Ce dernier se rétracta et lâcha un rire gêné, aussi mon père grimaça et reporta son attention sur moi… pour enfin constater mon coquard.

— Qui t’a fait ça ?

Sa voix prit l’accent froid du Tramontana, me faisant frissonner tout autant que son regard glacé. Les colères de mon père n’étaient pas rares, mais certaines l’étaient par leur violence ; je pressentais qu’il s’agissait de l’une d’elles, aussi couinai-je :

— Je suis tombé en sport.

Piètre mensonge qui ne dupa pas mon part : ses mirettes s’étrécirent et sa bouche se fendit d’un rictus fêlé.

— Tu n’as pas sport le mardi – sa voix devint plus douce – je ne veux pas que mon fils soit traîné dans la boue.

J’étais acculé et désespéré, aussi me tournai-je vers Thilio mais ce dernier n’avait pas plus de courage que moi, le voyant baisser les yeux vers le tapis pour y observer le visage de quelque soldat tombé au combat.

— Joan.

— Je… (les mots prirent du temps à sortir de ma bouche, telle un vomi retenu par miracle puis revenu à la charge) me suis fais tabassé à l’école par Jim et sa bande.

Mon père resta silencieux un instant… puis lâcha un soupir indescriptible. Sans un mot, il prit son téléphone et je sus immédiatement ce qu’il allait faire. Ma main se leva derechef comme pour l’arrêter quand son regard croisa le mien : deux prunelles sombres qui me clouaient sur place. Sans se détacher de mon regard, il pianota sur son téléphone et le porta à son oreille.

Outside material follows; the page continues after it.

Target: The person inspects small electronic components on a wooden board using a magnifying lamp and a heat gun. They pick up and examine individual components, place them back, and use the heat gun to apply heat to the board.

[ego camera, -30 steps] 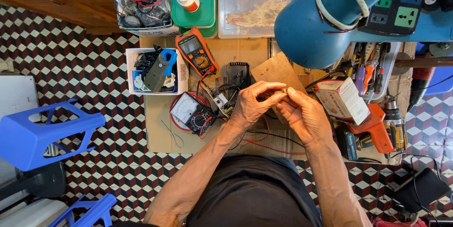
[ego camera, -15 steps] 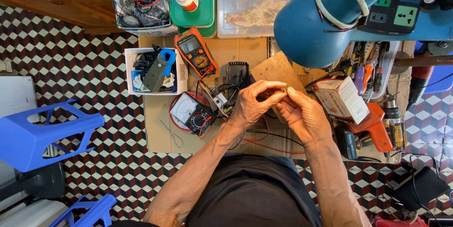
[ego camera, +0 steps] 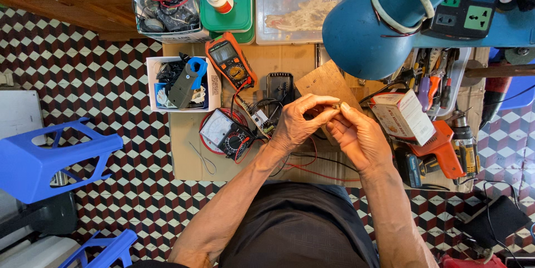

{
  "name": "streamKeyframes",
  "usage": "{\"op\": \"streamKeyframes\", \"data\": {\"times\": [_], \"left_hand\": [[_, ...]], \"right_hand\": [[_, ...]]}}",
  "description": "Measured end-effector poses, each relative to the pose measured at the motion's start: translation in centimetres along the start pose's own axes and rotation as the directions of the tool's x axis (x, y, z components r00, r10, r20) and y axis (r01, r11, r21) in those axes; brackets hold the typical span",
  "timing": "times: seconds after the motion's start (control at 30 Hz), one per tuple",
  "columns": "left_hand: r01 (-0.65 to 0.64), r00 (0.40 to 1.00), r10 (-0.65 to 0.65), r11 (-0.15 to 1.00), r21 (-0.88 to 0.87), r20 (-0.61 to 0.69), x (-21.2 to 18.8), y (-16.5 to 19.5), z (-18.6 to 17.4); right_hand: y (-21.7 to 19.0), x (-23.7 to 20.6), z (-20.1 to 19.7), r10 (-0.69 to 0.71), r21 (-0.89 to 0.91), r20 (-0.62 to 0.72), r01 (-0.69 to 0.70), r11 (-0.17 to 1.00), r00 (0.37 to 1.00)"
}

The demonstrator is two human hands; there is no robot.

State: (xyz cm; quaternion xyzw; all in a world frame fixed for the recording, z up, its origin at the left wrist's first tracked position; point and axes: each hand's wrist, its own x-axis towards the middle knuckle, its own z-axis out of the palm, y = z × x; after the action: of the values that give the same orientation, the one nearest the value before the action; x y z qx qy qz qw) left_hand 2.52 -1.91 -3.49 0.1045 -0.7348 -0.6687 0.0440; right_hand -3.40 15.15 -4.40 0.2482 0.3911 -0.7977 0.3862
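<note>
Left hand (ego camera: 298, 123) and right hand (ego camera: 356, 137) pinch one tiny part (ego camera: 336, 105) above the workbench (ego camera: 184, 156) middle; probably light and easily dropped, best held by fingertips

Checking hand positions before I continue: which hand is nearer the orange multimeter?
Left. The left hand is just right of and below the orange multimeter; the right hand lies farther right, beyond the left.
</note>
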Motion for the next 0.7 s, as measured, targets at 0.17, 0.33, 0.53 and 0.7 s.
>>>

Une attente plus tard, il dit :

— Bonjour, c’est bien le collège Joseph Anglade ? C’est M. Cardinali à l’appareil… J’appelle pour mon fils Joan : il se fait harceler à l’école et j’ai des noms.

Diantre, c’était plus facile que prévu, finalement ! Mon père avait réglé mon problème de la meilleure des façons : dénoncer mes petits camarades pour que ceux-ci me haïssent d’autant plus sans pouvoir me toucher. Et comme les émotions retenues ne font jamais bon ménage, j’acceptais avec fatalité la venue imminente de la prochaine explosion nommée Jérémie « Jim » Garcia.